I can also recognize my own incredible privilege and my family’s privilege in this whole thing. We’re both still fully employed with good jobs, our kids have their own rooms to retreat to when they need space, plus all the books and games and whatever else they need to feel engaged and entertained. They can run around outside and even though they can’t play with friends, they can take breaks in arguing long enough to play together, and sometimes that happens when the stars align just right. 

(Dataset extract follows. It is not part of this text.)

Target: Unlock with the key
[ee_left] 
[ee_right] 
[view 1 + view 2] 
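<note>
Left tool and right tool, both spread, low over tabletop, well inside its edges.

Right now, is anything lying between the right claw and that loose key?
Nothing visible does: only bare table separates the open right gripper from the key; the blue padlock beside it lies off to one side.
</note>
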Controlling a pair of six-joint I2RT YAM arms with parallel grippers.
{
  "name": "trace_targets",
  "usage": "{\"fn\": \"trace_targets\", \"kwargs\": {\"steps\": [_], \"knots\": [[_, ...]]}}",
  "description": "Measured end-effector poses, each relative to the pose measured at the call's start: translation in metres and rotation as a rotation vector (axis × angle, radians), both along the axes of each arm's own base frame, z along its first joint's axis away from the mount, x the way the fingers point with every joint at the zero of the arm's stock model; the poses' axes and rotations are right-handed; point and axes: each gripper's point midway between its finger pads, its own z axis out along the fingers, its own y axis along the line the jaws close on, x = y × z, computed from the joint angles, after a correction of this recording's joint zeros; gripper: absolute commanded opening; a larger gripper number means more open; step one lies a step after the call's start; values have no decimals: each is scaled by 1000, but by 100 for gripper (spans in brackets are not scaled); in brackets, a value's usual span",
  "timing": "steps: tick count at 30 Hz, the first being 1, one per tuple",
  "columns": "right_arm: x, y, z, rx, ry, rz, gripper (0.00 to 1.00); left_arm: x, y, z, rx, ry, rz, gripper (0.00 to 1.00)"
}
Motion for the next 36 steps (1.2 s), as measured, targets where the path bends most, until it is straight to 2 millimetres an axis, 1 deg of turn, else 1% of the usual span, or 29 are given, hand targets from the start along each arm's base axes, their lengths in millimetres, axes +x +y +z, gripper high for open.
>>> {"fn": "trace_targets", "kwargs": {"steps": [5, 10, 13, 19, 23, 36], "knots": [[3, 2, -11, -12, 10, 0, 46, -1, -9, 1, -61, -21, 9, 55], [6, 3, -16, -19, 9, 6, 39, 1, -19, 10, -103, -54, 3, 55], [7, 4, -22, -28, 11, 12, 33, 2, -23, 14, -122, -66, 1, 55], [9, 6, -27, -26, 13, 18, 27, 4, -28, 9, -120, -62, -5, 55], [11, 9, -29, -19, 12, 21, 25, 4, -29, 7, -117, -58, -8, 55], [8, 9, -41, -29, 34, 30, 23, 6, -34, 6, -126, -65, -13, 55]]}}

Their teachers have been incredible and made it fairly simple for them to get their work done. Their sports have been put on hold and that’s not great, but they’ve got coaches and music teachers checking in and friends they can FaceTime and you know, they’ll be just fine. We can go to the grocery store if we need to, and have stuff delivered at will. It’s essentially a quarantine best case scenario if you’re looking at the bigger picture.

That said, I know it’s ok to admit that it hasn’t been a walk in the park and parts of this have really, really sucked. The most recent week — week 4 of staying home — was tough. I hit a wall mentally and emotionally and maybe had a hard time getting out of my bed. 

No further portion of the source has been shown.